Resuscitation with shed autologous blood (SAB) showed incomplete
recovery of A0 and
V0 diameters even 2 h after
resuscitation (71 ± 14% and 81 ± 18%, respectively, of basal
value), whereas other vessels did not change significantly. The
behavior of A0 diameter coincided
with the incomplete recovery of blood flow rates in all the vessels
(ca. 50%) according to Poiseuille's law, and the incomplete recovery
of functional capillary density (ca. 75%).
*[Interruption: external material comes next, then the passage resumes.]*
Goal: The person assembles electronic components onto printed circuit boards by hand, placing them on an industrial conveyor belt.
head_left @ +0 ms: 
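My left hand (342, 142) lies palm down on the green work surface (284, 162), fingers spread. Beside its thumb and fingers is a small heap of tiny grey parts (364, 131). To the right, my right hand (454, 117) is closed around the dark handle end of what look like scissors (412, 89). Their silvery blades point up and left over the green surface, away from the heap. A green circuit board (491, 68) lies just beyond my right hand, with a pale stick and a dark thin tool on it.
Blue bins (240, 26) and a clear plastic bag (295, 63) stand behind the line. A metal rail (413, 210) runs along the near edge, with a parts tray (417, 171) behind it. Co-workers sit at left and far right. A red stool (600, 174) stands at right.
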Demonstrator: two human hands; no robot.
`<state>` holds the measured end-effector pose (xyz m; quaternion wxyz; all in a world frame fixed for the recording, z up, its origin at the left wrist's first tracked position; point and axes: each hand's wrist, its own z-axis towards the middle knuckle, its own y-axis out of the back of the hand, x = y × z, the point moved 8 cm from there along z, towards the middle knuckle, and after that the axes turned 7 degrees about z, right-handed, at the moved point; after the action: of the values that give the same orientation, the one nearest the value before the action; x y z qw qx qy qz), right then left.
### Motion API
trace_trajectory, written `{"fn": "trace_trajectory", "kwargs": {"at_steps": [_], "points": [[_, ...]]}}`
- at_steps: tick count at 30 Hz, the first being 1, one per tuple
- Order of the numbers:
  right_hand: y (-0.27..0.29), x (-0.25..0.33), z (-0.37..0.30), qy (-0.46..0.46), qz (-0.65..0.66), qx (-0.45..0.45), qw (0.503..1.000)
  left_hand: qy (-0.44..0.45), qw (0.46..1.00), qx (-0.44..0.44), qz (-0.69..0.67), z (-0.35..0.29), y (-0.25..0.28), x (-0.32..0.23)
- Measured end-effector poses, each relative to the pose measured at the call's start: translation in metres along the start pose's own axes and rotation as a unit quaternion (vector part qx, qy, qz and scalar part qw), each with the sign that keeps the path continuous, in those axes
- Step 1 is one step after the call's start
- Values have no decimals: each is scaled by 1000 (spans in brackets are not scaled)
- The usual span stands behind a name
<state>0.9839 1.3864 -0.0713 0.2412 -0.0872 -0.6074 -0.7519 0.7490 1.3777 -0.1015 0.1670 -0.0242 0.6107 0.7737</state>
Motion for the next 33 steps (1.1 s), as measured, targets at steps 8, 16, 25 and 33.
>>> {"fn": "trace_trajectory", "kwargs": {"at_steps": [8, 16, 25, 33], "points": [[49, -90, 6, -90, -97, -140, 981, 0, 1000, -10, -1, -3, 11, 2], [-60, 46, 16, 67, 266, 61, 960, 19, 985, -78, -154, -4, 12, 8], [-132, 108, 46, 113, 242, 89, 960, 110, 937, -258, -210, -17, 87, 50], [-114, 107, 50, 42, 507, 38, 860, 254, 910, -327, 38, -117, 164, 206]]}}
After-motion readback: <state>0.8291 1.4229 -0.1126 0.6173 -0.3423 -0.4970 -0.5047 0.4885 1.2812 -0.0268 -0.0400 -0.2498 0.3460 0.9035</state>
Resuscitation with 8%
human serum albumin in saline (HSA) tended to show higher levels of
A0 constriction and A4 dilation and lowered blood flow
rates. Resuscitation with SAB restored tissue
PO2 27 ± 10 mmHg after 2 h, which
was near control levels (28 ± 5 mmHg), whereas resuscitation with HSA caused tissue PO2 to remain
significantly depressed (6 ± 2 mmHg), and flow rates were
significantly lower than resuscitation with SAB. These results indicate
that response of the A0 vessels is
the crucial determinant of blood flow in the observed area. The
constriction of A0 may help
sustain MAP, and constriction of
V0 may enhance blood
redistribution from the skin to the vital organs under the hypotensive condition.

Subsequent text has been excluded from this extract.